Number of false-fail and false-pass results
As shown in the previous metrics, analyzing test failures can take some time. It is even more frustrating when it turns out to be a false alarm. This is the case when the problem is in the TAS or test case, but not in the SUT. It is important that the number of false alarms (and the potential wasted effort) be kept
is kept low. False alarms can reduce confidence in the TAS. Conversely, false-pass results can be more dangerous. When a false pass occurs, there was an error in the SUT but it was not detected by test automation, so a pass result was reported. In this case, a potential error may go undetected. This may be because verification of the result was not performed properly, an invalid test oracle was used, or the test case expected an incorrect result.

Note that false positives can be caused by errors in the test code (see Automation Code Defect Density metric), but can also be caused by an unstable SUT behaving in an unpredictable manner (e.g., timing out). Test Hooks can also cause false alarms due to the level of intervention they cause.

Code Coverage
Knowing the code coverage of the SUT by the various test cases can provide useful information. This can also be measured at a high level, such as the code coverage of the regression test suite. There is no absolute percentage that indicates adequate coverage, and 100% code coverage is possible only for the simplest software applications. However, there is general agreement that higher coverage is better because it reduces the overall risk of software deployment. This metric can also indicate activity in the SUT. For example, if code coverage drops, it most likely means that functionality has been added to the SUT, but no corresponding test case has been added to the automated test suite.

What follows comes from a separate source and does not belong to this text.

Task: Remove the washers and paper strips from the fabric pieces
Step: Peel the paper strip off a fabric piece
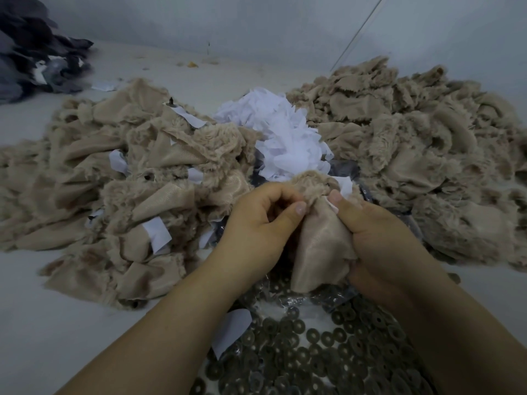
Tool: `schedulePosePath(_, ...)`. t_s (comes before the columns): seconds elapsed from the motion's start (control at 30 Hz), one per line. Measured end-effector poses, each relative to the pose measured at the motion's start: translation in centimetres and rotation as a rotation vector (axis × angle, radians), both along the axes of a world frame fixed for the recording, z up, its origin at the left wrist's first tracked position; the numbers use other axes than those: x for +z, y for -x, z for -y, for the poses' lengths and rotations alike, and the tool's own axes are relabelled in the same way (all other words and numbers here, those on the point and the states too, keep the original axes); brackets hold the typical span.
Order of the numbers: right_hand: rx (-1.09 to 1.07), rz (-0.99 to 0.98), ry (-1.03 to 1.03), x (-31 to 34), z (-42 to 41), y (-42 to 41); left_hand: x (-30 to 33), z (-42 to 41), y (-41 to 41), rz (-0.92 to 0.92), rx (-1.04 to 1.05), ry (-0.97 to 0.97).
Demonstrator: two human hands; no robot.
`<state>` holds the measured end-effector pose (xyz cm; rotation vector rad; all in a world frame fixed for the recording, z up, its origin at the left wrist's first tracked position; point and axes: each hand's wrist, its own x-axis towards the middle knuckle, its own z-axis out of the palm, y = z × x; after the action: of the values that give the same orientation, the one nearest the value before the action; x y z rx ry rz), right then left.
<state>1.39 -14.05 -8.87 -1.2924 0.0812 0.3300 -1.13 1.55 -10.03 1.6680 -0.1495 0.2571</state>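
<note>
- While both hands worked at the centre of the frame, they held one beige fabric piece (319,246) between them, plush side up and smooth backing hanging down.
- The left hand (256,220) curled its fingers and thumb round the piece's left edge.
- The right hand (379,238) gripped the right edge, its thumb pressed on a small white paper strip (343,186) at the top of the piece.
- A heap of dark round washers (328,349) lay on clear plastic at the lower centre, under the forearms.
- A mound of loose white paper strips (282,132) sat just above the hands.
- Beige fabric piles lay on the pale bench (42,323): one at left (128,181) with paper strips showing, one at right (413,155).
- Dark cloth (34,47) filled the upper left corner.
</note>
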Motion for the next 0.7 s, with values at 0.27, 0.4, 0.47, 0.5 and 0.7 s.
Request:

Metrics for script development
There are many metrics that can be used to monitor automation script development. Most of these metrics are similar to the SUT source code metrics. Lines of Code (LOC) and cyclomatic complexity can be used to highlight overly large or complex scripts (indicating that a redesign may be needed).

The ratio of comments to executable statements can be used to give an indication of the amount of script documentation and commenting. The number of violations of scripting standards can be used to give an indication of the extent to which these standards are being met.

Error density of automation code
Automation code is no different from SUT code in that it is software and will contain errors.
Automation code should not be considered less important than SUT code. Good coding practices and standards should be applied and the result monitored by metrics such as code error density.
These can be more easily captured with the support of a configuration management system.

Speed and efficiency of TAS components
Differences in the time required to perform the same test steps in the same environment may indicate a problem in the SUT. If the SUT does not perform the same functionality in the same amount of time, an investigation is required. This may indicate a variation in the system that is unacceptable and could worsen as the load increases. If performance is a critical requirement for the SUT, the TAS must be designed to account for this.

Trend Metrics
For many of these metrics, the trends (i.e., the way the metrics change over time) may be more valuable than the value of a metric at a particular point in time. For example, knowing that the average maintenance cost per automated test that requires maintenance is higher than it was in the last two releases of the SUT, action can be taken to identify the cause of the increase and take steps to reverse the trend.

Measurement costs should be as low as possible, and this can often be achieved by automating collection and reporting.